There are essentially three types of monetary loss risk with Kiva:
- Loan default: A default is when the party you loan to defaults on a loan payment. Although this is extremely rare for me, it has happened. This can be minimized by choosing field partners with a good repayment history.
- Loan delinquency: A delinquency is when the party you loan to misses a payment. It usually just means that your repayment is delayed, not lost. Even though I try to choose loans to minimize this risk, I do get a few delinquent loans every once in a while. I don’t stress over it and most will return to good status.
- Currency exchange loss: When you loan in a foreign currency and the currency drops in value, you may sometimes suffer a small loss even if your loan is repaid. To completely avoid this, I will only work with either partners that cover currency exchange loss or countries that use US Dollars as well (such as Ecuador).
Choosing the Right Field Partners is Everything
When you make a loan on Kiva, you choose a specific loan and a specific person to lend to. However, in reality, you aren’t giving the loan to the entrepreneur himself. The entrepreneur is given the loan through a field partner, who assesses his credit rating and determines the terms of the loan.
What is a field partner? A field partner is like a local bank administering the loan. That said, your risk exposure is not to the entrepreneur himself, but actually to the field partner and the field partner really does act like a bank. The field partner has a portfolio of loans and does charge interest on the loan.

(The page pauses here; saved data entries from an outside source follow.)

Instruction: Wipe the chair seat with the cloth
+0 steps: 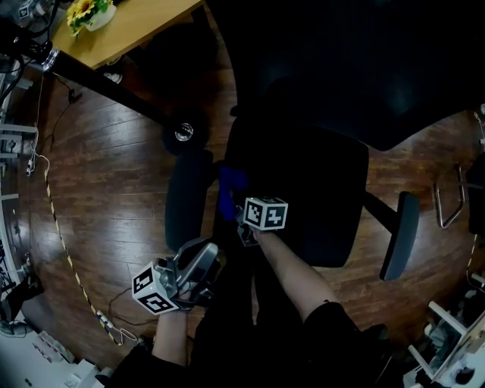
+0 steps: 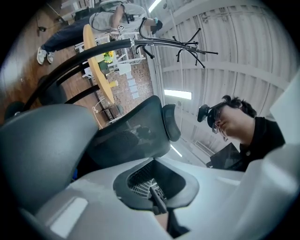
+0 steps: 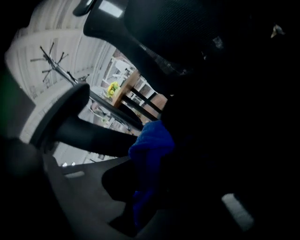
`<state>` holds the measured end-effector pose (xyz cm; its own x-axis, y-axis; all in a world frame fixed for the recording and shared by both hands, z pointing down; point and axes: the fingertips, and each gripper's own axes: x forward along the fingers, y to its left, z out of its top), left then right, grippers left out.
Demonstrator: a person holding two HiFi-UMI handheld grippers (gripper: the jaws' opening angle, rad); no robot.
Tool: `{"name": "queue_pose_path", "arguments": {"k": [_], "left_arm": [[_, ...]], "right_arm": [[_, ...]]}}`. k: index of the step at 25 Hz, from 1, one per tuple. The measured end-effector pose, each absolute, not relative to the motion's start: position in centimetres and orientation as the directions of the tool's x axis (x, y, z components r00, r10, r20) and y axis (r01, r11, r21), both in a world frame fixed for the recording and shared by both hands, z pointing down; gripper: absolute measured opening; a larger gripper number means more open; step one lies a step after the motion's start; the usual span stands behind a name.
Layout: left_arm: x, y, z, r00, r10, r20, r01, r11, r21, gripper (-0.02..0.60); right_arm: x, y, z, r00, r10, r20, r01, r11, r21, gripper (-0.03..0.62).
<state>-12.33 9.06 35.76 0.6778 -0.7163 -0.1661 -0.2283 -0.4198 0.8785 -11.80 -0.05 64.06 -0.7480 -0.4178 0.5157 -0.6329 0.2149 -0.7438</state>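
Note:
A black office chair fills the middle of the head view, its dark seat point(image 1: 311, 189) between the left armrest point(image 1: 186, 198) and the right armrest point(image 1: 399, 235). A blue cloth point(image 1: 230, 188) lies bunched at the seat's left edge, beside the left armrest. My right gripper point(image 1: 236, 209) is shut on it; in the right gripper view the cloth point(image 3: 149, 152) hangs from between the dark jaws against the seat. My left gripper point(image 1: 204, 259) hovers near the front of the left armrest, off the seat, jaws together and holding nothing.
A wooden table point(image 1: 125, 26) with yellow flowers point(image 1: 85, 10) stands at the upper left. The chair's caster point(image 1: 184, 133) and a cable point(image 1: 54, 220) are on the wood floor. A metal frame point(image 1: 451, 198) stands at the right. A person point(image 2: 105, 22) stands far off.

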Motion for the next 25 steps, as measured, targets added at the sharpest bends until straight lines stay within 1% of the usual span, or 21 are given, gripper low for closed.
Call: {"name": "queue_pose_path", "arguments": {"k": [3,7,11,15,18,21,25], "left_arm": [[-12.3,9.4,36.0,0.683,-0.712,-0.163,-0.222,-0.415,0.882,-0.008],[-11.8,9.5,36.2,0.697,-0.698,-0.163,-0.211,-0.417,0.884,-0.008],[-10.5,9.1,35.9,0.716,-0.674,-0.181,-0.189,-0.438,0.879,-0.007],[-9.7,8.7,35.3,0.729,-0.659,-0.184,-0.187,-0.451,0.873,-0.008],[-9.4,8.4,35.0,0.734,-0.653,-0.187,-0.183,-0.455,0.871,-0.008],[-9.2,8.1,35.0,0.736,-0.651,-0.186,-0.185,-0.457,0.870,-0.008],[-9.0,8.0,34.9,0.738,-0.648,-0.187,-0.185,-0.461,0.868,-0.008]], "right_arm": [[-9.1,0.2,65.6,-0.693,-0.439,0.572,-0.704,0.244,-0.667,0.062],[-3.1,-0.2,66.3,-0.605,-0.494,0.624,-0.773,0.176,-0.610,0.062],[6.2,0.0,67.9,-0.475,-0.543,0.693,-0.840,0.045,-0.540,0.061],[16.2,0.2,67.3,-0.338,-0.616,0.712,-0.847,-0.131,-0.515,0.061],[22.1,0.5,66.4,-0.243,-0.647,0.723,-0.851,-0.216,-0.479,0.061],[24.7,0.6,65.9,-0.209,-0.662,0.720,-0.845,-0.248,-0.473,0.061],[25.1,0.5,65.9,-0.202,-0.655,0.728,-0.854,-0.247,-0.459,0.061]]}}
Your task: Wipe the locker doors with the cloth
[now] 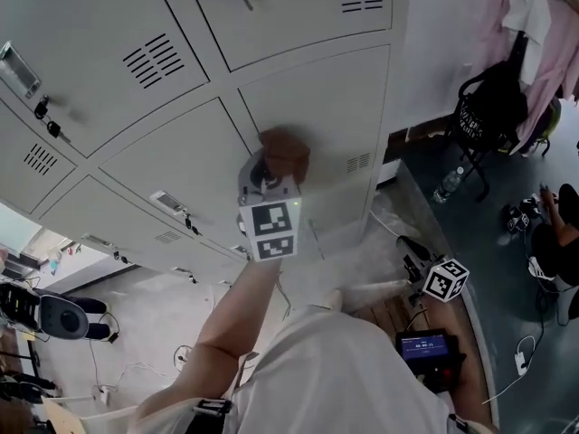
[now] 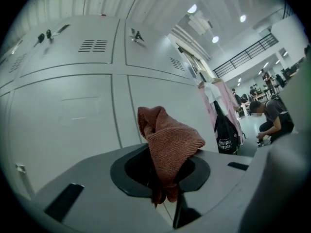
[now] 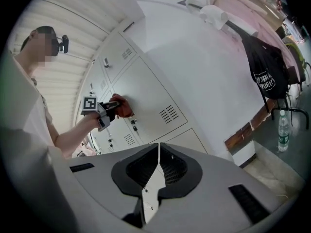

If the field partner is running a profitable portfolio, the field partner often finds himself in a position where he can cover losses even when the loan defaults.. after all, we have incentive to continue working with them, in that case.
That’s why I always assess the risk of the field partner before lending. I tend to choose profitable field partners with a low level of delinquency. Field partners that have repaid their loans in the past are more likely to repay, although this is never a guarantee. As I show on the right, you can set filters for loans. I always set filters so that only the following field partners are shown:
- Rated partners with a rating of at least 4 stars.
- Loans do not have currency risk.
Even when those filters are set, you can always check the individual stats on any field partner in the loan itself. As an example, I can see below that field partners FODEMI does full due diligence on its loans and, in the almost three years on Kiva, has had 0% delinquency and default. Provided I can find a loan that’s within the length limits I set, I am happy to work with FODEMI.
The bottom line is our money is valuable! It’s important to do our research and minimize risk before we loan!
When to use Kiva
There are a few reasons when Kiva can be a lucrative strategy:
When you have a minimum spending requirement to meet on a credit card and would prefer to put your idle funds toward that spending requirement.
To earn miles and points on credit cards. A few good cards I’d use:
- The U.S. Bank FlexPerks Visa card is, in my opinion the best one to use. The card offers 3 points per dollar for all charity spending and Kiva is a charity. 20,000 points will pay for any ticket up to $400 (and 30,000 points up to $600 and so on) so each point can be worth up to 2 cents. That’s up to 6% cash back on every dollar lent.
- The Barclaycard Arrival World MasterCard is, of course, one of my favorites. Every dollar spent earns 2.2% cash back to use toward any travel expense that you put on your card.
- The Starwood Preferred Guest card has points that can be used toward hotels. The point also convert to many different airline partners receiving 1.25 miles for every Starwood point.